R.C. de Zeeuw1*, L. Veltman1, R.J.A. Wilmink2, B. Dierikx3
Rijkswaterstaat (RWS) reinforced the Houtribdijk from Enkhuizen to Trintelhaven by means of a sandy foreshore and beach against the existing flanks of the dike. The IJsselmeer side was only nourished with sand, without further hard structures whereas on the Markermeer side (more exposed) alongshore breakwaters were constructed in front of the sandy foreshore and on both lateral boundaries. This unprecedented approach of levee reinforcement in a lake environment on this scale called for extensive monitoring and research into the long-term behaviour of the newly constructed sandy shores. Therefore, RWS launched an innovative tender, challenging the market to think of new ways to obtain integral, highly detailed and spatially covering measurements of topography and bathymetry against the strictest Hydrographic Requirements (NL Norm A), in extremely shallow water (0.5 – 2m), potentially simultaneously serving ecological monitoring goals.
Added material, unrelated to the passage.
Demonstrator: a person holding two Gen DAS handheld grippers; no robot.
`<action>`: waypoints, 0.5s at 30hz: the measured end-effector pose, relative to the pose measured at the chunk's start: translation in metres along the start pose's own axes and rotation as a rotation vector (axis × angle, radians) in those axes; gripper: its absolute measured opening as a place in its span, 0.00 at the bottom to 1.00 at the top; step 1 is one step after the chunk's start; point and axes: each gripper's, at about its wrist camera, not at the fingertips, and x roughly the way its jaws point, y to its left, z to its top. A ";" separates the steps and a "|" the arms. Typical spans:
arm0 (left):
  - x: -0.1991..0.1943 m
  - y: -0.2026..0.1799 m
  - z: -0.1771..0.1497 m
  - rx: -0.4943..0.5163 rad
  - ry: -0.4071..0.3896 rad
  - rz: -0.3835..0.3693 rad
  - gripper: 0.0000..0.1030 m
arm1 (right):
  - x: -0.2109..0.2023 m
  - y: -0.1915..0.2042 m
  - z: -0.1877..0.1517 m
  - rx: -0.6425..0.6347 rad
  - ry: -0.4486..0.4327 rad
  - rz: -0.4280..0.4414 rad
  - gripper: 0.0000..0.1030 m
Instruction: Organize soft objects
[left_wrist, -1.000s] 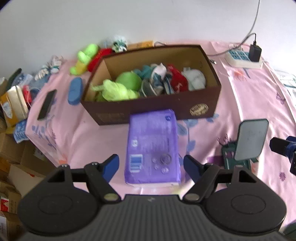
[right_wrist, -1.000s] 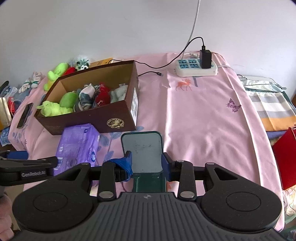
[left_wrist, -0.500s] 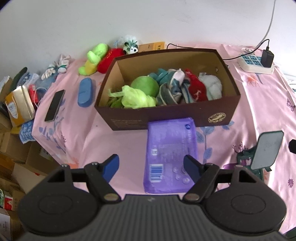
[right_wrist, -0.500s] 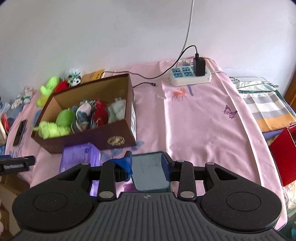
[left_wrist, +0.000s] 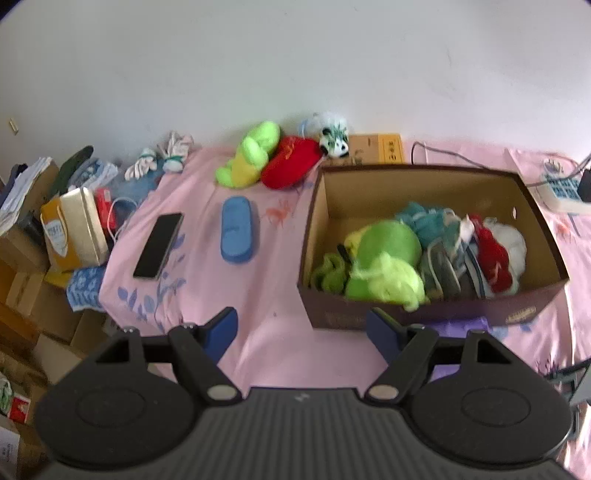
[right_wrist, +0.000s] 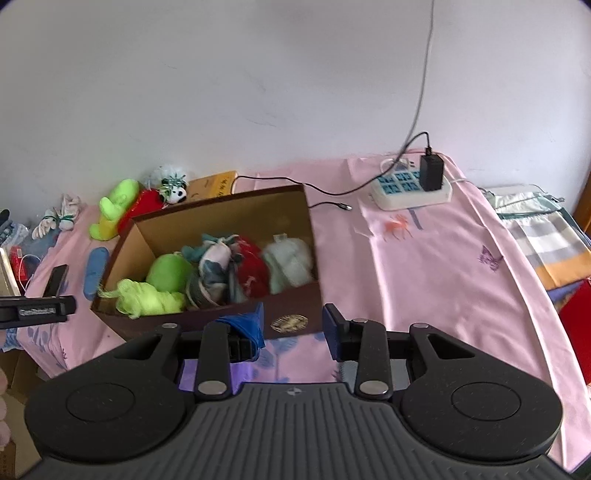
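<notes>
Both tools hang above the near edge of a bench covered in pink cloth (right_wrist: 436, 266). On the left tool (left_wrist: 301, 328) the fingers are spread wide with nothing between them, over bare cloth just left of a brown cardboard box (left_wrist: 417, 317). The right tool (right_wrist: 291, 325) is also released, its fingers parted and holding nothing, in front of the box (right_wrist: 295, 314) near the round gold seal on its front wall. Inside the box the soft things lie packed in a row: a lime fuzzy bundle (left_wrist: 388, 280), a green ball-shaped plush (left_wrist: 391, 242), teal and grey cloth pieces (left_wrist: 436, 240), a red plush (left_wrist: 491, 258) and a pale white one (left_wrist: 513, 240) at the right end. A purple pack (left_wrist: 458, 326) lies on the cloth just in front of the box, mostly hidden behind the left tool. Outside the box, to its left near the wall, sit a lime and yellow plush (left_wrist: 251, 158), a red plush touching it (left_wrist: 291, 166) and a small panda toy (left_wrist: 334, 142) beside a yellow carton (left_wrist: 380, 149). A blue case (left_wrist: 236, 234) and a black phone (left_wrist: 159, 245) lie flat on the cloth further left. Well to the right of the box, a white power strip (right_wrist: 410, 190) with a black charger plugged in rests near the wall.
</notes>
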 end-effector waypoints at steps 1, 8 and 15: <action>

Shore Monitoring & Research designed a monitoring strategy including UAV Lidar & photogrammetry for topographic and ecology monitoring, 360 degree aerial videos for virtual presence on the reinforcement from within the office and, application of a ground-breaking new hydrographic measurement technique for shallow water rendering swaths of up to 10 times the water depth: PingDSP-3DSS, winning the tender for the monitoring campaign. As part of the acceptance proofing, RWS and Shore jointly tested the proposed equipment to gain confidence in the performance of the system in the challenging environment of the Marker- and Ijsselmeer shores. All requirements set by RWS where readily met with the system.
With this new technique and Shore's experience in integral monitoring of challenging shallow embankments, spatially covering bathymetry is obtained in water depths up to 0.5m (Figure 1, left), simultaneously rendering data to classify stones and different types of bottom material in the area based on intensity (Figure 1, right). The measuring technique has large potential for academic research covering the full spatial scale of morphological features.
Figure 1 Left: Bottom level elevation expressed in relation to local water depth (m). Right: Bottom material type.